But I’m also becoming more pragmatic in my dotage, and outcomes matter as much to me as abstract principles. (Those who have never thrown your entire family under the wheels of your principles may not know where I’m coming from, and that’s okay. My 30-year-old self agrees with you.)

In addition to some thoughtful opinion pieces, several people have offered convincing analogies. “There are campaigns to remove Mark Twain’s books from school libraries [because of the use of the word ‘nigger’],” said FB friend Bruce Ayati. “Would a campaign to use that racial slur, only to prove you can, be the right thing to do?” Not bad.

“Given the position of atheists in this country,” he continued, “it’s not hard to imagine something similar happening to us, where an Angry Atheist somewhere does something terrible, and we are all subjected to undeserved hostility in the name of ‘standing up’ to us and the supposed threat we pose to this country.”

Damn, that’s a good one. Damn.

The best of these and other arguments, offered by smart and articulate people, slapped me out of my hypnotic free-expression trance long enough to first confuse the issue for me, then to lead me to a change of mind. I’m now of the opinion that EDMD was not the right thing to do, and will in the end have done more harm than good. I still defend the right to do it, of course, and especially support those who are working so hard to do it right.

Considered in glorious isolation, the free-expression question was always open and shut. But nothing in human life exists in isolation, and a more thorough consideration of the context has led me to change my position. Not with 100 percent certainty. Anyone who registers complete certainty in a case like this is hereby invited to have a very nice day indeed, and my you’re looking fit.

And as before, and as always, I may be wrong. Most important, I continue to offer my strong support to those who choose to participate. How can I not, with articulate and thoughtful supporters like this?

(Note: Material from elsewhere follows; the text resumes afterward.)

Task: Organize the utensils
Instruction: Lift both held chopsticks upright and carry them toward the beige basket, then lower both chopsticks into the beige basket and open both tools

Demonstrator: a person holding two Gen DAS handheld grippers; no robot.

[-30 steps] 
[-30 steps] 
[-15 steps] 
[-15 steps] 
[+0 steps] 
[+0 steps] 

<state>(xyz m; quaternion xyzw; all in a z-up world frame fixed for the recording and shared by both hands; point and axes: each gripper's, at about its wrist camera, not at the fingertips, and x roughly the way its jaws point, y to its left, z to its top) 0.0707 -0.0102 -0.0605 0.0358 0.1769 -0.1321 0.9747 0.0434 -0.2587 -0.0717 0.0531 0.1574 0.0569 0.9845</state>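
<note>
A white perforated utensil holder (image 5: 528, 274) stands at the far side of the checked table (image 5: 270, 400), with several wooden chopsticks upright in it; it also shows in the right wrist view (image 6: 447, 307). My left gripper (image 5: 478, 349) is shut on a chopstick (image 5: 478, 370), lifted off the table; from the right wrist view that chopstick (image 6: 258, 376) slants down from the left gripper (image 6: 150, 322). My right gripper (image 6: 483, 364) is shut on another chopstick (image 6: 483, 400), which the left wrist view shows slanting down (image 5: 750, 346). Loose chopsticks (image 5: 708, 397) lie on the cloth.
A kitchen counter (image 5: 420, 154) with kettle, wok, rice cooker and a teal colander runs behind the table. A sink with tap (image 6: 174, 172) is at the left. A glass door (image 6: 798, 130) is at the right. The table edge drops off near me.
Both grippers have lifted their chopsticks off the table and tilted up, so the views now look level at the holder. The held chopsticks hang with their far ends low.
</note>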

[Thanks as well to commenters nonplus and yinyang and my old friend Scott M. for their part in slapping me awake.]

Anyone else have a principle so beloved that it sometimes blinds you to other considerations?

Comments

comments

This was written on Monday, 24. May 2010 at 13:50 and was filed under critical thinking, eating crow, Kerfuffles, values. You can keep up with the comments to this article by using the RSS-Feed.

Du hast die Möglichkeit einen Kommentar zu hinterlassen.

«  –  »

Comments »

  1. I hear you on challenging your own fundamentalist ideas. BUT…does believing in freedom of expression necessitate supporting all expression? I don’t think so. One can comprehend the reasons behind, say, drawing Muhammed, as well as the reasons why it might be unwise to participate in this event, and even disapprove of participation and encourage others not to participate…all while still supporting freedom of expression. You’re not calling for the entire event to be forcibly shut down, right?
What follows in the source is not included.